Intermittent rain disrupted outside activities, forcing attendees to seek refuge inside the theater, where a program of local works took the stage. Cayman Islands Folk Signers danced and sang to fiddle music and wore traditional outfits that paid homage to the islands’ heritage.
Other theater performers included the Cayman National Choir and the Koalition dance group, which closed the evening of stage performances.
On the theater’s outdoor stage, festival-goers were treated to pop singer Shameka Clarke, calypso band Lammie and the final act, DJ Philipp Richter.
The mix of seasoned and up-and-coming artists on the Thatch Walk featured the islands’ diverse and active arts community.
Art collective 3 Girls and a Kiln joined the artisan market with ceramic and visual creations that captured Cayman’s island style.
“They’re all inspired by living here in Cayman. We really take inspiration from the things around us, from the people to the flora and fauna, and of course the ocean itself.
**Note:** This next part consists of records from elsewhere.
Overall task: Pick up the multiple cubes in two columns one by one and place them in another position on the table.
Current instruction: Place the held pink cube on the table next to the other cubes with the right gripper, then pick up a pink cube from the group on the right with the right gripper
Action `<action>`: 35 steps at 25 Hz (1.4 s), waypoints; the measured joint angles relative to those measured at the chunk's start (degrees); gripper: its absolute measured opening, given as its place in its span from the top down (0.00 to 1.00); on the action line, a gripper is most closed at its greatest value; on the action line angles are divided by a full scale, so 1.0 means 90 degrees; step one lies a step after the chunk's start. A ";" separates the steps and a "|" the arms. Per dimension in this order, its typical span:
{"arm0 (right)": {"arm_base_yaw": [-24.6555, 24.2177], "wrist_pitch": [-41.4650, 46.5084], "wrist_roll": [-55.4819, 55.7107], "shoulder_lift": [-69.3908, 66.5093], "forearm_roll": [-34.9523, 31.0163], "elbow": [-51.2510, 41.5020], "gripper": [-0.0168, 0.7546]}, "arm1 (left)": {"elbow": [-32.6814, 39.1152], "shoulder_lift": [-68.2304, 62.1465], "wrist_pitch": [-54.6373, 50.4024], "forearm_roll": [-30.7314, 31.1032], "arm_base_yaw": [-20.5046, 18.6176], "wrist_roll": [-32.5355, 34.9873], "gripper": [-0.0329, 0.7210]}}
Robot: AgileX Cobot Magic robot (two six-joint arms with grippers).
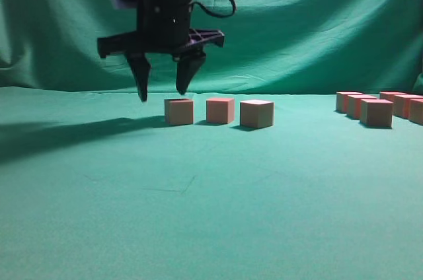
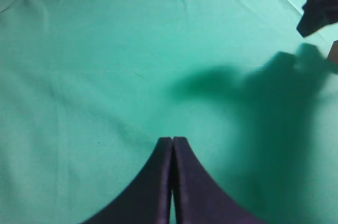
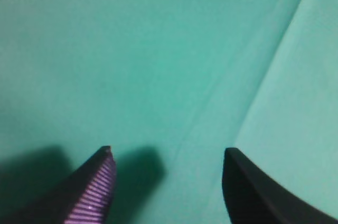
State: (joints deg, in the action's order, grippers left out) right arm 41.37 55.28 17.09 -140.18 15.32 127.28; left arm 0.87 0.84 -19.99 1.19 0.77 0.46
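Note:
Three reddish-pink cubes stand in a row on the green table [image 1: 198, 214]: left [image 1: 179, 111], middle [image 1: 220, 110], right [image 1: 256, 113]. Several more cubes [image 1: 376, 113] sit in two columns at the far right. My right gripper [image 1: 162, 94] is open and empty, hanging just above the table by the left end of the row, close to the left cube. In the right wrist view its jaws [image 3: 168, 150] are wide apart over bare cloth. My left gripper [image 2: 172, 139] is shut and empty over bare cloth and is out of the exterior view.
A draped green backdrop [image 1: 317, 22] hangs behind the table. The right arm's shadow [image 1: 73, 131] falls to the left. In the left wrist view a dark part of the right gripper [image 2: 319, 10] shows at the upper right edge.

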 joint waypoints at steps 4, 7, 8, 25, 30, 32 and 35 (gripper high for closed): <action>0.0000 0.0109 -0.0050 0.0197 0.0000 0.0573 0.46 | 0.0000 0.0000 0.0000 0.0000 0.0000 0.0000 0.96; 0.0000 0.0257 -0.0216 0.0629 -0.0048 0.0919 0.46 | 0.0000 0.0000 0.0000 0.0000 0.0000 0.0000 0.96; 0.0000 0.0338 -0.0269 0.0827 -0.0046 0.0956 0.46 | 0.0000 0.0000 0.0000 0.0000 0.0000 0.0000 0.96; 0.0000 0.1884 -0.1288 0.3454 0.0530 0.0016 0.46 | 0.0000 0.0000 0.0000 0.0000 0.0000 0.0000 0.96; -0.0233 0.1884 -0.1414 0.4699 0.0983 -0.1344 0.46 | 0.0000 0.0000 0.0000 0.0000 0.0000 0.0000 0.96; -0.0527 0.1884 -0.1385 0.5097 0.1138 -0.2064 0.46 | 0.0000 0.0000 0.0000 0.0000 0.0000 0.0000 0.96; -0.1193 0.1873 -0.1001 0.5613 0.1198 -0.3085 0.46 | 0.0000 0.0000 0.0000 0.0000 0.0000 0.0000 0.96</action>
State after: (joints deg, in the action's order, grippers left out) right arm 30.63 72.14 8.08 -89.66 26.10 99.52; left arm 0.87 0.84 -19.99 1.19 0.77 0.46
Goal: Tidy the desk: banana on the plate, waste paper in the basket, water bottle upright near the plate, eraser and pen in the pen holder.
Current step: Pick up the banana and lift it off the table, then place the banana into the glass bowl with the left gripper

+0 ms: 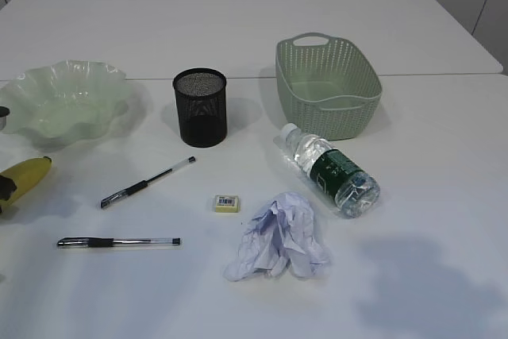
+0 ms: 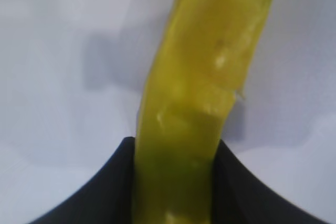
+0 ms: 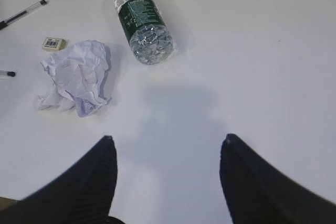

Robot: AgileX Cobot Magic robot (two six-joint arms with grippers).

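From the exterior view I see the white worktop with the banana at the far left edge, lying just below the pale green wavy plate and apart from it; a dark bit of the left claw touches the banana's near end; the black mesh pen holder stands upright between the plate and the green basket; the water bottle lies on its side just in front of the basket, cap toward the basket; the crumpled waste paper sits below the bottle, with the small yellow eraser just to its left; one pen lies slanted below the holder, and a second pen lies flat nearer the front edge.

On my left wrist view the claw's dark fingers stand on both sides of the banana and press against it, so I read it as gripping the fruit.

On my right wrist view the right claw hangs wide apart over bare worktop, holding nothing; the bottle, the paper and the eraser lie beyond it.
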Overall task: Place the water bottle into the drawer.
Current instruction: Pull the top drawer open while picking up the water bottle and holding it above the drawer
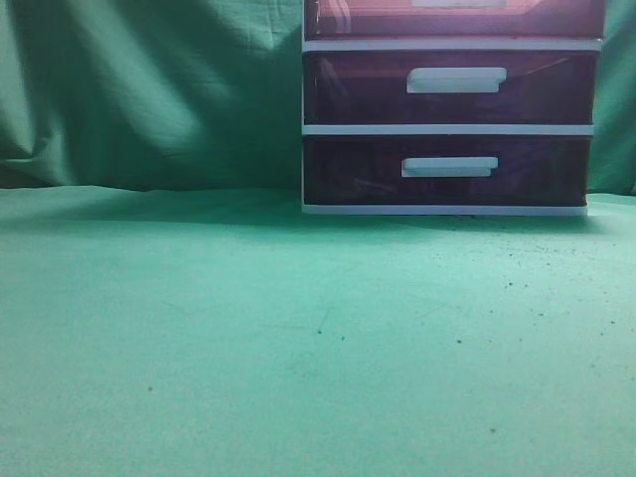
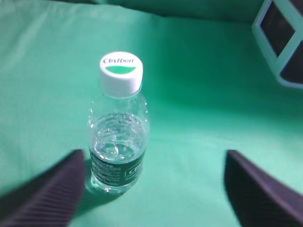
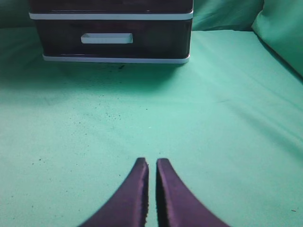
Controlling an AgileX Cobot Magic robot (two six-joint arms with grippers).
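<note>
Leftmost in the left wrist view, the left tool (image 2: 154, 189) stood with its dark fingers (image 2: 45, 194) spread wide at the lower corners. The water bottle (image 2: 117, 127) stood upright on the green desk (image 2: 199, 94) at centre-left, white cap up, just beside the left-hand finger. Rightward, the exterior view showed the white-framed chest (image 1: 449, 129) at upper right, its uppermost drawer (image 1: 452, 18) pushed in. The right tool (image 3: 152, 165) had its fingers pressed together, gripping nothing.
</note>
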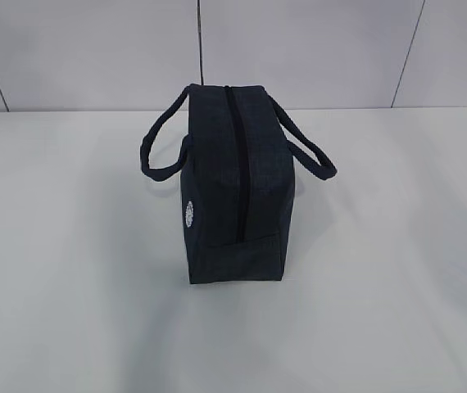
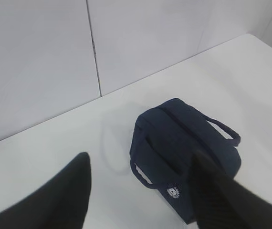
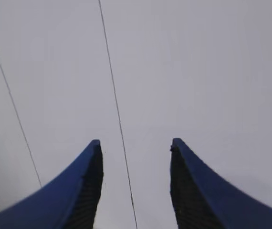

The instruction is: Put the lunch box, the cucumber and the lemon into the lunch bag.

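Just past the left pincer (image 2: 141, 164), whose two dark fingers (image 2: 76, 179) stand spread with nothing between them, the lunch bag (image 2: 183, 143) sits upright on the white bench (image 2: 55, 143); in the left wrist view the right-hand finger crosses in front of the bag's near corner, but whether it touches the fabric cannot be told. The bag is dark navy, with its small round white logo (image 2: 173, 192) on the side facing this pincer and one loop handle (image 2: 143, 174) drooping over that same side. The other handle (image 2: 226, 131) arches off the far side. In the exterior view the bag stands at the middle of the bench, its dark top zipper (image 1: 235, 164) running closed along the ridge and down the near end. The right pincer (image 3: 136, 157) has its blue fingers (image 3: 86, 167) spread apart and empty, pointing only at the pale panelled wall (image 3: 183, 71), so the bag's place relative to it cannot be told. Beyond the bag, the bench meets that wall.
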You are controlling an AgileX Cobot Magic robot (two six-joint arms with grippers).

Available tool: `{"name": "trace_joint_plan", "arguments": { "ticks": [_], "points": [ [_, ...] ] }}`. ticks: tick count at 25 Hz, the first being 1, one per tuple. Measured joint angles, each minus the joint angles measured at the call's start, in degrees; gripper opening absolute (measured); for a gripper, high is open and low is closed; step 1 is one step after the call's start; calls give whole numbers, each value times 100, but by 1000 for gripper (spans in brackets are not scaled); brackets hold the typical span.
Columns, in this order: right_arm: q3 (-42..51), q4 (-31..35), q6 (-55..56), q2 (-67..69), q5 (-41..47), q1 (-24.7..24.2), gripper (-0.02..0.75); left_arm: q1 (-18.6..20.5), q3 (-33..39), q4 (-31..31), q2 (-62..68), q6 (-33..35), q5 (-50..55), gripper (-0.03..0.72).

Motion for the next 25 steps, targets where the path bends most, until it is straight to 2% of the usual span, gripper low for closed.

Everything feels like Cayman,” said artist Aimee Randolph.
The collective, also including artists Claire Rohleder and Deborah Kern, has operated in Grand Cayman for four years.
First-year vendor Karen Samuels showed the international inspirations that influence Caymanian arts. Driven to develop her handmade beads and jewelry, Ms. Samuels sought out an online tutor in British Columbia to learn her medium. She now has a small jewelry business, Hands in Heart Artisan Jewelry, and has begun showing at events.
“I figured, why not let my hobby finance itself,” she said.
Regionally inspired creations included “Kyarrot Jooce” creative learning books by Cayman Prep teacher Karlene Buckle. The materials draw on local themes from the Cayman Islands and in alternative versions, Jamaica, to drive student development.
Carnival Nationz showed off its costume adaptations for Batabano, with bright and showy designs inspired by Cayman’s banana orchid, blue iguana and parrots.
Young artists with Splash of Cayman also shared their handmade wares, including tie-dye bags fashioned from re-purposed pillowcases. Jianne Wood said the experience was nerve-wracking but exciting for the Junior Achievement team, sponsored by Cayman Airways. Proceeds from their sales will go to the Cayman Islands Multiple Sclerosis Foundation.